Listed records:
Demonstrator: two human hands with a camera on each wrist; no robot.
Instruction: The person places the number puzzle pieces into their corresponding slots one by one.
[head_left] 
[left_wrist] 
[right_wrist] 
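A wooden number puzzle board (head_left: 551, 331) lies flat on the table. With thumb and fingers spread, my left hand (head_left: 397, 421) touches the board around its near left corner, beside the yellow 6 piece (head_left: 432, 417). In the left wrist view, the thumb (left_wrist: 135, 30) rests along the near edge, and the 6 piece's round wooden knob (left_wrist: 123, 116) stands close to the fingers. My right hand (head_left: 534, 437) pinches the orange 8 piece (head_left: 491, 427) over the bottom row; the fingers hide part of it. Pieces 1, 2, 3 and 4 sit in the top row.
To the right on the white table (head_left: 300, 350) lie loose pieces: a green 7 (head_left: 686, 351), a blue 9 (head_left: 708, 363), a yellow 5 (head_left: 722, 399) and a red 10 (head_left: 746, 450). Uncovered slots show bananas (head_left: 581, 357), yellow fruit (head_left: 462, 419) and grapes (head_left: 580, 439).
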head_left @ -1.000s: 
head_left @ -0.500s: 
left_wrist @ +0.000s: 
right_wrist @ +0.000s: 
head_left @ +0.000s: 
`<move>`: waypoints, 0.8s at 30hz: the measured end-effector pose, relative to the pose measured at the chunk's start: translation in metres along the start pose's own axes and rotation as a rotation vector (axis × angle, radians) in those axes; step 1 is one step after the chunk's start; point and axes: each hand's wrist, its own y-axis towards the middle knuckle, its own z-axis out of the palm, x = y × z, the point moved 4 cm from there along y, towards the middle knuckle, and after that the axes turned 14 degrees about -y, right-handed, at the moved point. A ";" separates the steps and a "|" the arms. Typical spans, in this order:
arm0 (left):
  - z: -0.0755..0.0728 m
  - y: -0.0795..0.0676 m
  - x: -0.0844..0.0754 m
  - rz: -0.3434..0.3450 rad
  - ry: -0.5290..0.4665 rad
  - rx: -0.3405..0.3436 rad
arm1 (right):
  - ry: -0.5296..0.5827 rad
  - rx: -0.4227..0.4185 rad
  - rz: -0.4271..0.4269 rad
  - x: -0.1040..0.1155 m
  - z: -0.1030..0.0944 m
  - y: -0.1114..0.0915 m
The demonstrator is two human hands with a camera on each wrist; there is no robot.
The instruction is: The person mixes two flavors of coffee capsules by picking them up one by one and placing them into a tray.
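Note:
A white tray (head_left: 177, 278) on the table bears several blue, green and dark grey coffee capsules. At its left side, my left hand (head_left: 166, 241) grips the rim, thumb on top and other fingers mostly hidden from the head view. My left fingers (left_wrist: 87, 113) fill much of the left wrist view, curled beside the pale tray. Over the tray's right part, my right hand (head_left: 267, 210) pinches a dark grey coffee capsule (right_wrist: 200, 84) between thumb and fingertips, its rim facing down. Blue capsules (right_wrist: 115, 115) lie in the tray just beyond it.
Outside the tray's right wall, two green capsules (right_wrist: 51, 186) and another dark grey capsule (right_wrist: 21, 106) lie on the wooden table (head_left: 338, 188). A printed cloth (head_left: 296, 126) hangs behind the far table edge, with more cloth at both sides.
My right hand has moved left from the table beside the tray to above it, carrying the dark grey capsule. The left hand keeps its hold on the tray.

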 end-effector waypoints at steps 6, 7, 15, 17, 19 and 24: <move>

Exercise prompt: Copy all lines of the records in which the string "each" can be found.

Output of the exercise:
Demonstrator: two human hands with a camera on each wrist; no robot.
`<move>`: waypoints, 0.8s at 30hz: the measured end-effector pose, relative to the pose measured at the chunk's start: translation in metres along the start pose's own axes and rotation as a rotation vector (axis × angle, radians) in those axes; step 1 is one step after the chunk's start; point and axes: each hand's wrist, its own y-axis towards the middle knuckle, its own z-axis out of the palm, x = y × z, the point moved 4 cm from there along y, towards the middle knuckle, and after that the axes turned 14 degrees about -y, right-handed, at the moved point. A ";" separates the steps and a "|" the arms. Typical spans, in this order:
The demonstrator is two human hands with a camera on each wrist; there is no robot.

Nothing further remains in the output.